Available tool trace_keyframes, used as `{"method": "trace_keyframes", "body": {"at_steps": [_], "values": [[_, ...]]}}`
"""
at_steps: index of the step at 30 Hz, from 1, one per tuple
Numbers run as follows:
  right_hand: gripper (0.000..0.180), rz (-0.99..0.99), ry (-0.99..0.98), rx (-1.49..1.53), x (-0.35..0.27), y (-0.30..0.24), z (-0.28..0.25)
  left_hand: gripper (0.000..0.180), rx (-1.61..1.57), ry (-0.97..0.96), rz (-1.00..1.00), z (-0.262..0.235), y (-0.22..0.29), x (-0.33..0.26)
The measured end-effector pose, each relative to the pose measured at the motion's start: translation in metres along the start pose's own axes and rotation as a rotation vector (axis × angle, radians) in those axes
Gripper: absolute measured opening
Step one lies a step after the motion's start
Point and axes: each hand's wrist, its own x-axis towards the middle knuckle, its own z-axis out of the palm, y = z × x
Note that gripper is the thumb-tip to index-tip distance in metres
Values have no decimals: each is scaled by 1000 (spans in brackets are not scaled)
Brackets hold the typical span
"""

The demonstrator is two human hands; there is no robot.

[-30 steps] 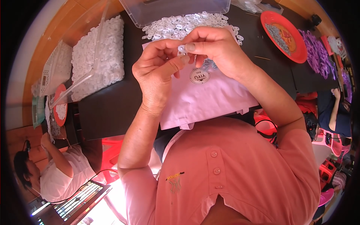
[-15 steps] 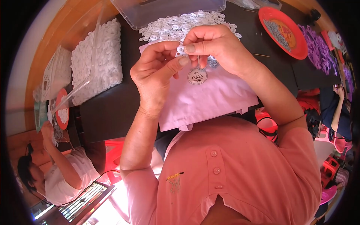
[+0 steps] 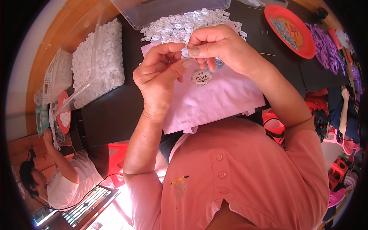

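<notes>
Between my two hands is a small white oval plastic piece point(image 3: 185, 53) with round holes. My left hand point(image 3: 159, 74) is closed, pinching its left side with thumb and fingers. My right hand point(image 3: 222, 48) is closed too, thumb and forefinger pressed at the piece's right edge; whether a tiny part is also between them is hidden. Under both hands a pink cloth bag point(image 3: 214, 103) with a round printed label lies flat on the dark table. Small grey metal bits point(image 3: 219, 63) show on the bag beneath my right hand. Just beyond my hands spreads a pile of similar white pieces point(image 3: 168, 28).
A clear plastic bin point(image 3: 134, 11) lies behind the pile. At left stands a big block of white pieces point(image 3: 101, 57). A red plate point(image 3: 308, 46) with grey metal parts and purple strips point(image 3: 326, 48) are at right. Another person point(image 3: 69, 172) works at far left.
The white piece has turned slightly between my fingers, and a hole that showed dark now looks pale. My hands have barely moved. The person at left has shifted their arm a little.
</notes>
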Motion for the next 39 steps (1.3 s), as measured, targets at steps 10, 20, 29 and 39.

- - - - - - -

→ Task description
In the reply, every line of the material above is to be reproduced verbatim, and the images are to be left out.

→ Task result
Available tool trace_keyframes, used as `{"method": "trace_keyframes", "body": {"at_steps": [_], "values": [[_, ...]]}}`
"""
at_steps: index of the step at 30 Hz, from 1, one per tuple
Numbers run as follows:
  right_hand: gripper (0.000..0.180), rz (-0.99..0.99), ry (-0.99..0.98), rx (-1.49..1.53), x (-0.35..0.27), y (-0.30..0.24), z (-0.28..0.25)
  left_hand: gripper (0.000..0.180), rx (-1.61..1.57), ry (-0.97..0.96), rz (-1.00..1.00), z (-0.262..0.235), y (-0.22..0.29), x (-0.33..0.26)
The measured end-effector pose, each relative to the pose measured at the motion's start: translation in metres along the start pose's own axes and rotation as a rotation vector (axis × angle, radians) in those axes
Gripper: absolute measured opening
Step one lies a step after the motion's start
Point and axes: each hand's wrist, its own x-axis towards the middle knuckle, its own z-axis out of the palm, y = z × x
Note that gripper is the thumb-tip to index-tip distance in metres
Values have no decimals: each is scaled by 1000 (spans in brackets are not scaled)
Brackets hold the typical span
"""

The demonstrator is two human hands; there is no robot.

[-30 steps] 
[-15 steps] 
[+0 steps] 

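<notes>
Between my two hands is a small white oval plastic piece point(image 3: 185, 53) with round holes. My left hand point(image 3: 159, 74) is closed, pinching its left side with thumb and fingers. My right hand point(image 3: 222, 48) is closed too, thumb and forefinger pressed at the piece's right edge; whether a tiny part is also between them is hidden. Under both hands a pink cloth bag point(image 3: 214, 103) with a round printed label lies flat on the dark table. Small grey metal bits point(image 3: 219, 63) show on the bag beneath my right hand. Just beyond my hands spreads a pile of similar white pieces point(image 3: 168, 28).
A clear plastic bin point(image 3: 134, 11) lies behind the pile. At left stands a big block of white pieces point(image 3: 101, 57). A red plate point(image 3: 308, 46) with grey metal parts and purple strips point(image 3: 326, 48) are at right. Another person point(image 3: 69, 172) works at far left.
The white piece has turned slightly between my fingers, and a hole that showed dark now looks pale. My hands have barely moved. The person at left has shifted their arm a little.
</notes>
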Motion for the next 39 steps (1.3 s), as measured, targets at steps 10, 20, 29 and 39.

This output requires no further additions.